Nothing but an exact copy is asked for: the lines in the material below from the one with "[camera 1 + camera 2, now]" through the one with "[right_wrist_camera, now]", pictures excluded.

DATA
--------
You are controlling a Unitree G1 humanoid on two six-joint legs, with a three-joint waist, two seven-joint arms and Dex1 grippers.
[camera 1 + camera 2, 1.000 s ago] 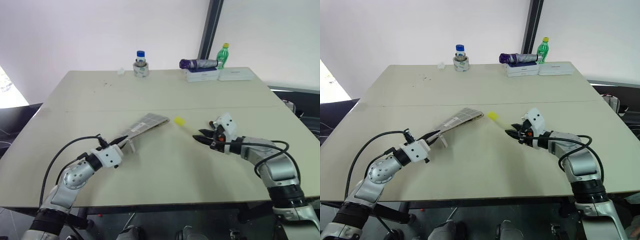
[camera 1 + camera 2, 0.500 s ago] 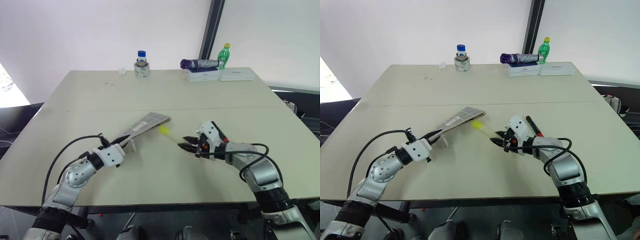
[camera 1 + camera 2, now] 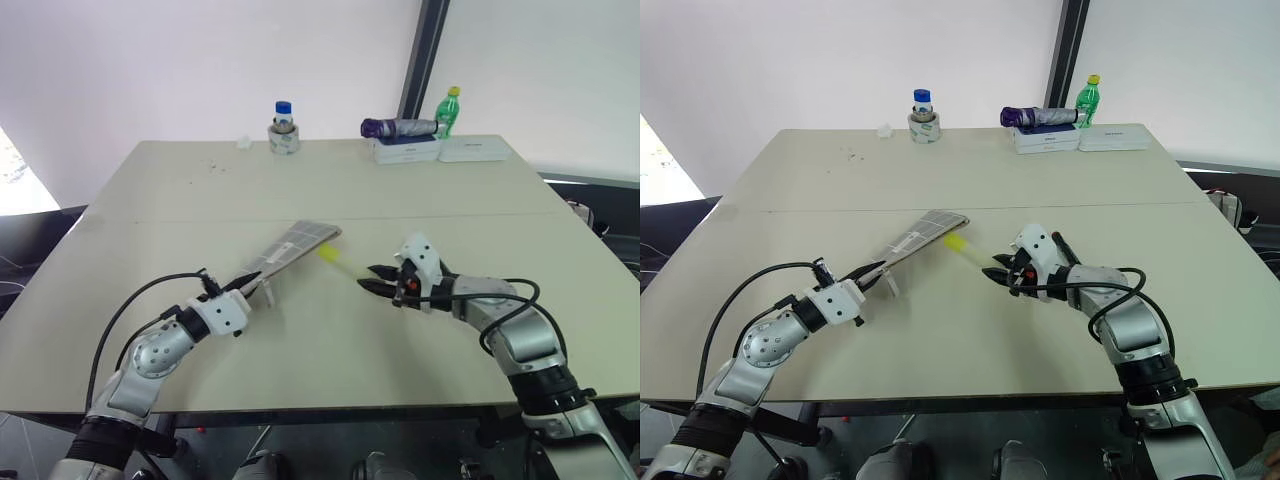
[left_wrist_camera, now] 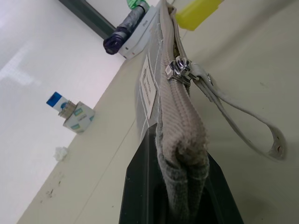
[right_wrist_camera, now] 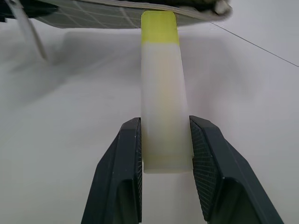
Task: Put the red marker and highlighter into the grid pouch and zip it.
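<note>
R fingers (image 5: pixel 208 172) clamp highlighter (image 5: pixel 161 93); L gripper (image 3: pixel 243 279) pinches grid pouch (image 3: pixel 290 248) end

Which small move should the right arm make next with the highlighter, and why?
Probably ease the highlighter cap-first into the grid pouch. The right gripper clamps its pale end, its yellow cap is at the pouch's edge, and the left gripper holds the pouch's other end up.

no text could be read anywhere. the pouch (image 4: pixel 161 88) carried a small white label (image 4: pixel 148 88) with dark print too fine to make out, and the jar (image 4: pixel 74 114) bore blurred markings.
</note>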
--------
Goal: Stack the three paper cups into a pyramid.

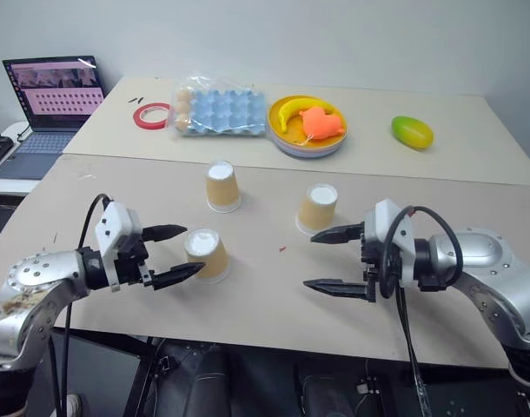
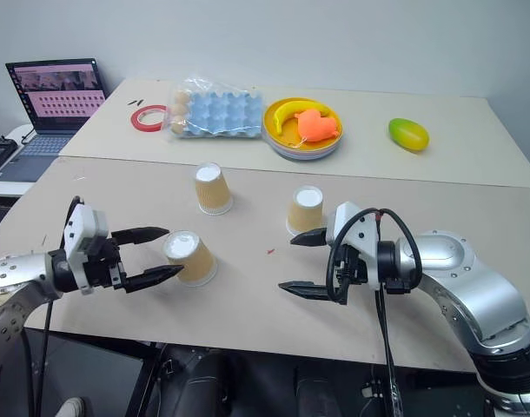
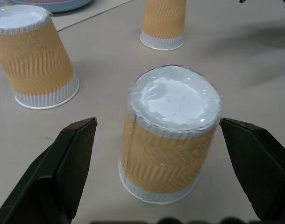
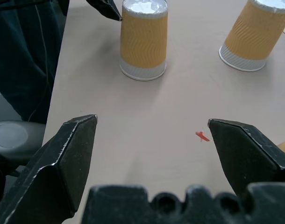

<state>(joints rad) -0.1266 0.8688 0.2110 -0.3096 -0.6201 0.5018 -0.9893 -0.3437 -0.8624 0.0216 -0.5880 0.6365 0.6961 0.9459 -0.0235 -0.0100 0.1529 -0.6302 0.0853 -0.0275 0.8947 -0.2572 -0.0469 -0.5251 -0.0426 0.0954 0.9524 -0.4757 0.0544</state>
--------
SOLUTION TO THIS PROBLEM
[camera 1 + camera 2, now] 
[left_wrist_camera, now] 
[right_wrist_camera, now] 

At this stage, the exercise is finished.